AI Safety

Hallucination Energy: A Geometric Foundation for Policy-Bounded AI

🚀 Summary

This post presents the current research draft and implementation of a geometric framework for bounding stochastic language models through deterministic policy enforcement.

The central contribution is a scalar metric termed Hallucination Energy, defined as the projection residual between a claim embedding and the subspace spanned by its supporting evidence embeddings. This metric operationalizes grounding as a measurable geometric quantity.

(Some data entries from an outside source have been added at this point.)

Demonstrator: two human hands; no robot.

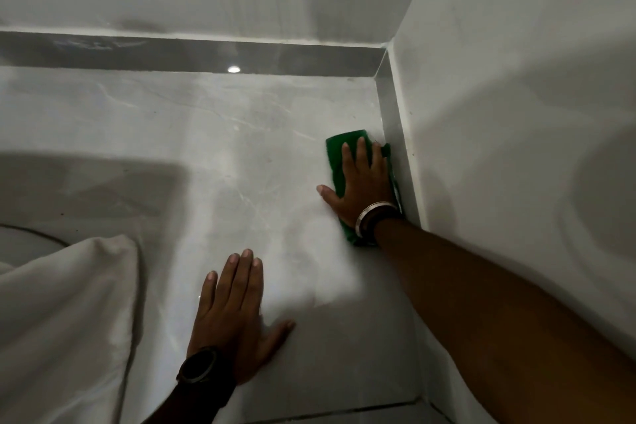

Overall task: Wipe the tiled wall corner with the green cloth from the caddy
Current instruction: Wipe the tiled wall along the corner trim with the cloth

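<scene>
A green cloth (335, 158) lies flat against the grey marbled tiled wall (241, 155), right beside the corner where this wall meets the white side wall (516, 113). My right hand (361, 186) presses flat on the cloth with fingers spread, a metal bangle on the wrist. The cloth shows above the fingers and below the wrist. My left hand (234, 313) rests flat and open on the same tiled wall, lower and to the left, with a dark watch on its wrist. The caddy is not in view.
A dark grey tile band (172, 57) runs across the wall near the ceiling. A white towel (69, 320) hangs at the lower left. A grout line (344, 410) crosses the wall at the bottom.
</scene>
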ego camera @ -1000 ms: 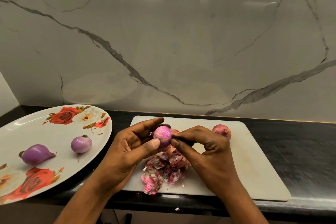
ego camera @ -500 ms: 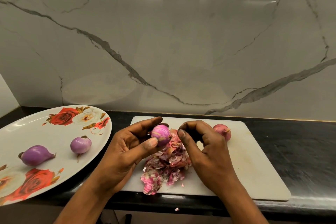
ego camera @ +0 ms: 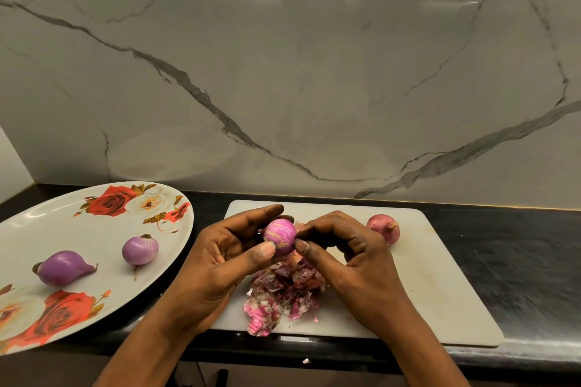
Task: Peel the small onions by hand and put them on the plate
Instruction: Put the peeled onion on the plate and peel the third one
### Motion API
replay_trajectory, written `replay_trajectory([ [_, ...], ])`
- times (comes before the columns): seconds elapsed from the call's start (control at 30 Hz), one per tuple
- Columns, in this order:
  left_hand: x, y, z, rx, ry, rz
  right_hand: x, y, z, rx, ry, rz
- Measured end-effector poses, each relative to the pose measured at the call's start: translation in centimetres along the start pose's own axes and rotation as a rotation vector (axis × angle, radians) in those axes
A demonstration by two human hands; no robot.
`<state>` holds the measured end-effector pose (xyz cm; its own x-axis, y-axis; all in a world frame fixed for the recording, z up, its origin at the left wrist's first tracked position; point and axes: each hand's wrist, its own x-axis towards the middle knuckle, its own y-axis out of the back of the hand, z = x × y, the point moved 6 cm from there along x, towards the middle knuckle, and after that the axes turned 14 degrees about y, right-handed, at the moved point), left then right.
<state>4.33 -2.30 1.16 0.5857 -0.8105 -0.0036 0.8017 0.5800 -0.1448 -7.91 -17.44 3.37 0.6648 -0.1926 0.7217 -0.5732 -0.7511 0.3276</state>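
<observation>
A: Holding anything, those 2 hands?

B: Yes. The left hand (ego camera: 226,261) grips a pink onion (ego camera: 279,236) between thumb and fingers, in the air above the cutting board (ego camera: 440,276). The right hand (ego camera: 352,258) pinches that same onion at its right side, thumb and fingertip curled in.

A: What lies under them?

B: A pile of pink peelings (ego camera: 283,292) on the board, toward the front edge of the bench (ego camera: 518,261).

A: Any other onions?

B: 1 skin-on onion (ego camera: 383,228) sits on the board nearer the bench's back edge, just beyond the right hand. 2 peeled ones lie apart on the flowered plate (ego camera: 78,229) at the bench's left end: a round onion (ego camera: 140,250) and a pointed onion (ego camera: 63,267).
</observation>
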Motion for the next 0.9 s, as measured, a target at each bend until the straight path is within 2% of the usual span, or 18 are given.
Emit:
replay_trajectory([
  [0.17, 0.0, 0.1, 0.0, -0.003, -0.003, -0.015, 0.0, -0.4, 0.0, -0.031, 0.004, -0.057],
  [0.33, 0.0, 0.0, 0.0, -0.033, 0.002, -0.026, 0.1, -0.5, -0.2, 0.009, -0.016, -0.039],
  [0.6, 0.0, 0.0, 0.0, -0.015, 0.023, -0.006, 0.1, -0.8, -0.5, -0.149, 0.074, -0.082],
  [0.9, 0.5, -0.1, 0.0, -0.109, 0.064, 0.028, -0.1, -1.0, -0.5, -0.079, -0.009, -0.095],
])
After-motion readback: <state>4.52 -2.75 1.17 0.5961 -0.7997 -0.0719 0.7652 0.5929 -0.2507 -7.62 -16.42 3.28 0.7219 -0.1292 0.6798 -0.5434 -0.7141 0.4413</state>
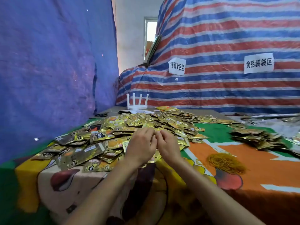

We proceed in three stages:

Formal Definition a draft manuscript introducing Hallucination Energy, its mathematical formulation, and its role within a policy-controlled architecture.
Empirical Evaluation structured calibration and adversarial stress testing across multiple domains to assess the robustness and limits of projection-based grounding.
Applied Validation large-scale evaluation on 10,000 samples from the HaluEval summarization benchmark, demonstrating that projection-based containment functions as a strong first-order grounding signal in a real generative setting.

This work does not claim to solve hallucination. Rather, it characterizes the boundary of projection-based grounding, establishes its suitability as a deterministic policy scalar, and documents both its strengths and its structural limitations.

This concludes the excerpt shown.